Home | News & Events | DGS Legal Alert: Colorado Division of Securities Adopts New Investment Adviser Continuing Education Rule | Part 1

Legal Alerts | June 21, 2023 Davis Graham Legal Alert: Colorado Division of Securities Adopts New Investment Adviser Continuing Education Rule | Part 1

The Colorado Division of Securities (“Division”) has adopted new and amended rules (collectively the “Rules”) applicable to certain Colorado investment advisers and their representatives, effective as of March 30, 2023 (the “Effective Date”).

The new rules primarily affect investment advisers registered with the Colorado Division of Securities (such advisers, “Colorado Licensed Advisers”) and investment advisers registered with the U.S. Securities and Exchange Commission (such advisers, “SEC Registered Advisers”) that have one or more Colorado-based Investment Adviser Representatives (“IARs”). To a lesser degree, however, the amended rules also impact investment advisers who are excluded or excepted from Colorado registration.[1] In addition, the newly adopted rules under the Colorado Securities Act (the “Colorado Act”) include a new continuing education requirement for IARs under Rule 51-4.4.1(IA) (the “Continuing Education Rule”) and a new compliance program requirement under Rule 51-4.12(IA) (the “Compliance Rule”) for Colorado Licensed Advisers to adopt, implement, and enforce written policies and procedures to address the performance of certain fiduciary and substantive obligations under the Colorado Act. The new Compliance Rule also requires each Colorado Licensed Adviser to designate a chief compliance officer and conduct an annual review of its compliance policies and procedures.[2] Lastly, amendments concerning an adviser’s maintenance of books and records under Rule 51-4.6(IA), the requirements of advisory contracts under Rule 51-4.8(IA)(P), mandatory disclosures related to Form ADV Part 2 under Rule 51-4.7(IA), and other clarifying edits, were also adopted on the Effective Date (collectively the “Amended Rules”).[3]
Although the bulk of the Rules are verbatim adoptions of the model rules of the North American Securities Administrators Association (“NASAA”) they contain substantive changes that may result in new compliance requirements for investment advisers and their IARs.

Part 1 of this three-part series focuses on the new Continuing Education Rule and offers practical guidance to advisers and their IARs for meeting the new requirements. Part 2 will provide a comprehensive analysis of the new Compliance Rule, and offer concrete recommendations to Licensed Advisers for their compliance programs. Part 3 will review the Amended Rules as a whole and provide best practices and compliance recommendations going forward.

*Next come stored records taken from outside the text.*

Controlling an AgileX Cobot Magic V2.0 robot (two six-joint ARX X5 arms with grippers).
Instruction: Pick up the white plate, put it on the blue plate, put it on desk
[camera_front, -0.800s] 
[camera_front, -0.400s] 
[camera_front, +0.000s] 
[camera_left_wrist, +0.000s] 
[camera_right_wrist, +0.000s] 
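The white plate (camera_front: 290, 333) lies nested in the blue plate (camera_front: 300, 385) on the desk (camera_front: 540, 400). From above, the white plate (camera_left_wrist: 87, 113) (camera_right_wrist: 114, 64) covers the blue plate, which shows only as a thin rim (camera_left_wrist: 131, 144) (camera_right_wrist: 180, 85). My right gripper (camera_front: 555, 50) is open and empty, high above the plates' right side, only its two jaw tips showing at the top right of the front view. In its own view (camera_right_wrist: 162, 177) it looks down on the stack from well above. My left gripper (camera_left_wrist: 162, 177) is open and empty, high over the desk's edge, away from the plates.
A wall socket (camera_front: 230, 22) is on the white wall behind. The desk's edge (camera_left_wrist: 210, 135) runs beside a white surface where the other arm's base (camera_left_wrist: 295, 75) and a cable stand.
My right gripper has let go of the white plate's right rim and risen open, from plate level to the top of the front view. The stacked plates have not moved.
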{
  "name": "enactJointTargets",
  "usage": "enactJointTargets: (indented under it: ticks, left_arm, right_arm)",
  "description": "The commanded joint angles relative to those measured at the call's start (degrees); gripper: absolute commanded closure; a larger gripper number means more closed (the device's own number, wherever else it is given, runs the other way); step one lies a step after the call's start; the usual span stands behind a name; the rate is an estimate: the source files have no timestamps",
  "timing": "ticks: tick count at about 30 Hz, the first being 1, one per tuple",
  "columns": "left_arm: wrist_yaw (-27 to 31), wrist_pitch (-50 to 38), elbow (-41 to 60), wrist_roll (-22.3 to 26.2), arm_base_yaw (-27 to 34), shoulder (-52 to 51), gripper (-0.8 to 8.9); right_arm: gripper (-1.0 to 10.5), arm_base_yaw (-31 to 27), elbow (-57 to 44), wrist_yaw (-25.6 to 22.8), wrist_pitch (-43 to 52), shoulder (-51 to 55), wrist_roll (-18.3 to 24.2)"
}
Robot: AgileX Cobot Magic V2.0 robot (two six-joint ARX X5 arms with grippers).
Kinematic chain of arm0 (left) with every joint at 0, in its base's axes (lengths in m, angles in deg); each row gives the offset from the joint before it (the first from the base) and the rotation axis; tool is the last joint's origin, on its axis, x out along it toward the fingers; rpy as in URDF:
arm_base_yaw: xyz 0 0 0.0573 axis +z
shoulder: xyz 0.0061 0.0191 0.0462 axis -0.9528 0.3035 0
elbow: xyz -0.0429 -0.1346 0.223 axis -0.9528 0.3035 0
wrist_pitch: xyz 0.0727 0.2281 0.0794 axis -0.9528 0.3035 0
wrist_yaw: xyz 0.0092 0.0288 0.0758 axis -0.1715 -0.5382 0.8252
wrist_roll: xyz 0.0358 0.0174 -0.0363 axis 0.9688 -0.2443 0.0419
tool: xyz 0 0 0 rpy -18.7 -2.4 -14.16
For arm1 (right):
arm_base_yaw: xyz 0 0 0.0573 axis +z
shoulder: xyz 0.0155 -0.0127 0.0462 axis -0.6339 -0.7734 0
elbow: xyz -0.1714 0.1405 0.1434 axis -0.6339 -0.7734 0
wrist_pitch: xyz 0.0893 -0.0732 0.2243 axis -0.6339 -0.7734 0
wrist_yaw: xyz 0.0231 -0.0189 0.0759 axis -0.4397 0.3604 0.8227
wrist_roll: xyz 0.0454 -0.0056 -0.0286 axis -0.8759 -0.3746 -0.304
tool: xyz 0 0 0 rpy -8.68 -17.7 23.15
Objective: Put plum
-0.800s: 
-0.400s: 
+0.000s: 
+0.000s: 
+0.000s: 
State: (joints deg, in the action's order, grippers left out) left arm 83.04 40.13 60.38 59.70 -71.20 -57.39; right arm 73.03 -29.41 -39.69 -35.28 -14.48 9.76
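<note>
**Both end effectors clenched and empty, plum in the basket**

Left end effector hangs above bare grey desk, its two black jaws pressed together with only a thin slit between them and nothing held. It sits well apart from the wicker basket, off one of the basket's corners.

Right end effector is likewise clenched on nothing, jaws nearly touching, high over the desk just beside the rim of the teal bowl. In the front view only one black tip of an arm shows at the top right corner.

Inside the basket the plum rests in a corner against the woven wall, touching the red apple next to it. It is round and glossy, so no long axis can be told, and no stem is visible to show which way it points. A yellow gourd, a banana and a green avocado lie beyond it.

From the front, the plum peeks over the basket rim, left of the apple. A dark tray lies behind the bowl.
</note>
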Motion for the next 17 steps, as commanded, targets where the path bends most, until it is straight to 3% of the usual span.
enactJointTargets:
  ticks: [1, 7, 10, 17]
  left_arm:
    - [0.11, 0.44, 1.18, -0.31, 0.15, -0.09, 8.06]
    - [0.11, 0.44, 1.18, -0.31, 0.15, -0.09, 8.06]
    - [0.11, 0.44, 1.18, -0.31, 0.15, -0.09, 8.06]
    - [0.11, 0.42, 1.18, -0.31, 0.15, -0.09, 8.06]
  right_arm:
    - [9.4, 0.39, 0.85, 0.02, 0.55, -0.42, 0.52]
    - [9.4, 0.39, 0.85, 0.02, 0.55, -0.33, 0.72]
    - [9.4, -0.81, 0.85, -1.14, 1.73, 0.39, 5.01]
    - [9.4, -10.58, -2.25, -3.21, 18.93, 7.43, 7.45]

The Continuing Education Rule

Rule 51-4.4.1(IA) adds a new continuing education requirement for all licensed Investment Adviser Representatives.[4]
IARs must attain at least twelve (12) Credits each twelve-month (12) Reporting Period to maintain IAR registration.[5] A “Credit” means a unit that NASAA or its designee has designated as at least 50 minutes of educational instruction. So, all in all, IARs are required to complete at least ten (10) 60-minute hours of continuing education. Of the twelve (12) Credits, there is a products and practices component and an ethics component. IARs must complete six (6) Credits of products and practice content and six (6) Credits of regulatory and ethics content with at least three (3) hours dedicated solely to ethics. While an IAR may take more than twelve (12) Credits in a single Reporting Period to satisfy the previous Reporting Period’s deficiency, the IAR may not “carry forward” continuing education Credits above that Reporting Period’s amount into a subsequent Reporting Period.

IARs are expected to self-manage finding, completing, and passing continuing education courses from an Authorized Provider. Documentation of course completion is a shared responsibility between an Authorized Provider and the IAR. An IAR who fails to obtain the required twelve (12) Credits by the end of Reporting Period will renew the IAR license as “CE Inactive” and will remain in “CE Inactive” status until they fulfill all required Credits. “CE Inactive” status will appear publicly on the Investment Adviser Public Disclosure (“IAPD”) and FINRA’s BrokerCheck tool. An IAR who remains “CE inactive” at the close of the following calendar year is not eligible for IAR licensing or renewal of an IAR license. No exemptions or waivers are available based on experience or other qualifications, but the Commissioner may discretionarily waive any Rule requirements.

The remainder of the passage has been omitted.